Live monitoring of individual cancer cells can greatly benefit the search for drugs that target tumors. Researchers from the Singapore Institute for Clinical Sciences and Methodist Hospital of Cornell University transferred a gene from a firefly into cells of glioblastoma multiforme (GBM) to make it bioluminesce in zebrafish.
They assessed the ‘invasiveness’ of the cells by measuring how quickly they moved through a three-dimensional matrix, and found that the most invasive cells express a gene that makes them more mobile. The same gene has also been correlated previously with reduced patient survival.
The researchers then injected the GBM cells into zebrafish embryos, and observed tumors in the embryos a few days later. By placing the embryos under a charge-coupled device camera, they were able to watch the bioluminescent tumor cells growing and moving around the body, invading other organs.

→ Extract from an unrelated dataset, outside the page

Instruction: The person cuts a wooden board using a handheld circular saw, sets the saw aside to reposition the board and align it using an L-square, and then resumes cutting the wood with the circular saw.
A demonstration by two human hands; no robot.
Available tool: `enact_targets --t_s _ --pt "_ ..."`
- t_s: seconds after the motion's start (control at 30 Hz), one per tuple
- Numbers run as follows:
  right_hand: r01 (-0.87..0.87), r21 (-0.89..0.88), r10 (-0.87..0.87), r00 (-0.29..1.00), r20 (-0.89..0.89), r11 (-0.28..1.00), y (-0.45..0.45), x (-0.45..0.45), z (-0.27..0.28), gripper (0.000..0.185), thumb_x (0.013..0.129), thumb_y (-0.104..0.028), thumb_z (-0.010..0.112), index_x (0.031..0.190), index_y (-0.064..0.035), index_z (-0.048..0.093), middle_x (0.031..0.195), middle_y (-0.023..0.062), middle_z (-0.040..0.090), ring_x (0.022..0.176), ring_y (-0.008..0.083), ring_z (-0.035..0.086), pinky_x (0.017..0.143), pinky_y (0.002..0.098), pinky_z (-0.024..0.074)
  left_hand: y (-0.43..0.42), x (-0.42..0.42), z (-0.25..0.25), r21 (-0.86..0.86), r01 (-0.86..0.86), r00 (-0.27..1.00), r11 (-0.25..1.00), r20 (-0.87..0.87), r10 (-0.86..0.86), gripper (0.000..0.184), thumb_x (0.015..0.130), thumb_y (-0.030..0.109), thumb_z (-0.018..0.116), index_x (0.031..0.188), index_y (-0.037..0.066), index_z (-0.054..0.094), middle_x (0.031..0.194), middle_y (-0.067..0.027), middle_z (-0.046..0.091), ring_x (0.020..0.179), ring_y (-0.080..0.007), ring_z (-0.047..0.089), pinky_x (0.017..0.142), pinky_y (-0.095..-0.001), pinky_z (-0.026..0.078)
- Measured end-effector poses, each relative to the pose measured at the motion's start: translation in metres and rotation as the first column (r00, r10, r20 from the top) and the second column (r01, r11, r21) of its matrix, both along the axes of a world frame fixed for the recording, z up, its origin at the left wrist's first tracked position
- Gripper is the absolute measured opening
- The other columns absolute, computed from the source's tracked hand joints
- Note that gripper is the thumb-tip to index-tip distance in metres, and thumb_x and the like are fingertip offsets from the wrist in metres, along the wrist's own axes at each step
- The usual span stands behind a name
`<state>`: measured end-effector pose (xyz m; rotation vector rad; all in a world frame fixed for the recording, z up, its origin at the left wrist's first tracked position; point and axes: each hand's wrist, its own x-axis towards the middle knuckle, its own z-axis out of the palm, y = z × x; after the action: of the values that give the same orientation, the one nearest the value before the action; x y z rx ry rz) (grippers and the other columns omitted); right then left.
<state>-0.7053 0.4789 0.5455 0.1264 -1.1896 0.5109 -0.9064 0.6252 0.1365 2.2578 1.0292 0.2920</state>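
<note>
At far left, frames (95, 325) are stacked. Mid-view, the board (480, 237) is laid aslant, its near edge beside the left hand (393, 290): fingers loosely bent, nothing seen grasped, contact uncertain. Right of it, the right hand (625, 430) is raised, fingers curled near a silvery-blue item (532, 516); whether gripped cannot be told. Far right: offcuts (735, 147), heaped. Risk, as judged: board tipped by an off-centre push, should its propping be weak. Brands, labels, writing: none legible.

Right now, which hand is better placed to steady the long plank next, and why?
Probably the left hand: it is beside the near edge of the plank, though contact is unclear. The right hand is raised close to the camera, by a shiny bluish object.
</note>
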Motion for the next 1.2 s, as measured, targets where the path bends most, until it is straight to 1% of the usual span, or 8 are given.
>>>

This new bioluminescence screening platform represents a unique real-time method for observing small numbers of cancer cells in a live animal. It is cheaper, easier and far more sensitive than existing imaging methods such as positron emission or computed tomography scanning, or magnetic resonance or fluorescent imaging. Furthermore, the discovery of a genetic subset of highly invasive GBM cells could help greatly in the development of drugs that target tumor-initiating cells.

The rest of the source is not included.